**Assignment**. Return the lines below exactly as they appear, please, starting with the first and ending with the one that contains "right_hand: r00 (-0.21".

**Data excerpt**.
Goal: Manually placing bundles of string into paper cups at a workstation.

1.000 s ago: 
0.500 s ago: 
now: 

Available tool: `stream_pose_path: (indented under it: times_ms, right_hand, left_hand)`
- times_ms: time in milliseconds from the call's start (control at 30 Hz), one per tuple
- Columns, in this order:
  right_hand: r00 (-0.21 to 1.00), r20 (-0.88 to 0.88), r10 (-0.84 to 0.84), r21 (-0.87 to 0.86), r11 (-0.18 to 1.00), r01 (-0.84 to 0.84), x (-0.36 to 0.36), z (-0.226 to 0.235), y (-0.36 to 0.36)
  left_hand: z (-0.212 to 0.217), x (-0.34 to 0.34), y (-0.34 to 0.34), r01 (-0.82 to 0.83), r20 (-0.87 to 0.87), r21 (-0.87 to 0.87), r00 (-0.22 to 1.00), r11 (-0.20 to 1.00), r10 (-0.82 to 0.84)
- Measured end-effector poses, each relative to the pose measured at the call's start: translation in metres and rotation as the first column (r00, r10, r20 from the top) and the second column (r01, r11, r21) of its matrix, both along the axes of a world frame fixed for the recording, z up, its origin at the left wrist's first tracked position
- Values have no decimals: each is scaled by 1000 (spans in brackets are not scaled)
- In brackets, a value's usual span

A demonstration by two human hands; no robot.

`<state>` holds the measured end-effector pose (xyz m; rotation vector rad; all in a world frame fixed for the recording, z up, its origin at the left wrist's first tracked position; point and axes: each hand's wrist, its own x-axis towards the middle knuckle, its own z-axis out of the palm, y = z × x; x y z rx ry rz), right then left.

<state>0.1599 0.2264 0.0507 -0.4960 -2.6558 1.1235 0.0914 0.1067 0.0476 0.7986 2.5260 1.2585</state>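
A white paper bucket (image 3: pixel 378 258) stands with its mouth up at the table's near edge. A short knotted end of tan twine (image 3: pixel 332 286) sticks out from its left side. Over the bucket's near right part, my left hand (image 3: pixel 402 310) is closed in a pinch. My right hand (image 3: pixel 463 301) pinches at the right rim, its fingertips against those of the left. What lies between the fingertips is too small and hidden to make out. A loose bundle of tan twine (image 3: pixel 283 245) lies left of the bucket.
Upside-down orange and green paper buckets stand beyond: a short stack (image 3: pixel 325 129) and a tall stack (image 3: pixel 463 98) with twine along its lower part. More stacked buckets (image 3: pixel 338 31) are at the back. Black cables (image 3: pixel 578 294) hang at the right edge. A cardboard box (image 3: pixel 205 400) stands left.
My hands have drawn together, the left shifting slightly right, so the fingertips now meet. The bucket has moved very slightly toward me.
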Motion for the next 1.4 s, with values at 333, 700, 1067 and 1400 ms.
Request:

**Response for this exercise**.
Goal: Manually placing bundles of string into paper cups at a workstation.

1.000 s ago: 
0.500 s ago: 
now: 

Available tool: `stream_pose_path: (indented under it: times_ms, right_hand, left_hand)`
- times_ms: time in milliseconds from the call's start (control at 30 Hz), one per tuple
- Columns, in this order:
  right_hand: r00 (-0.21 to 1.00), r20 (-0.88 to 0.88), r10 (-0.84 to 0.84), r21 (-0.87 to 0.86), r11 (-0.18 to 1.00), r01 (-0.84 to 0.84), x (-0.36 to 0.36), z (-0.226 to 0.235), y (-0.36 to 0.36)

There's no more to the output.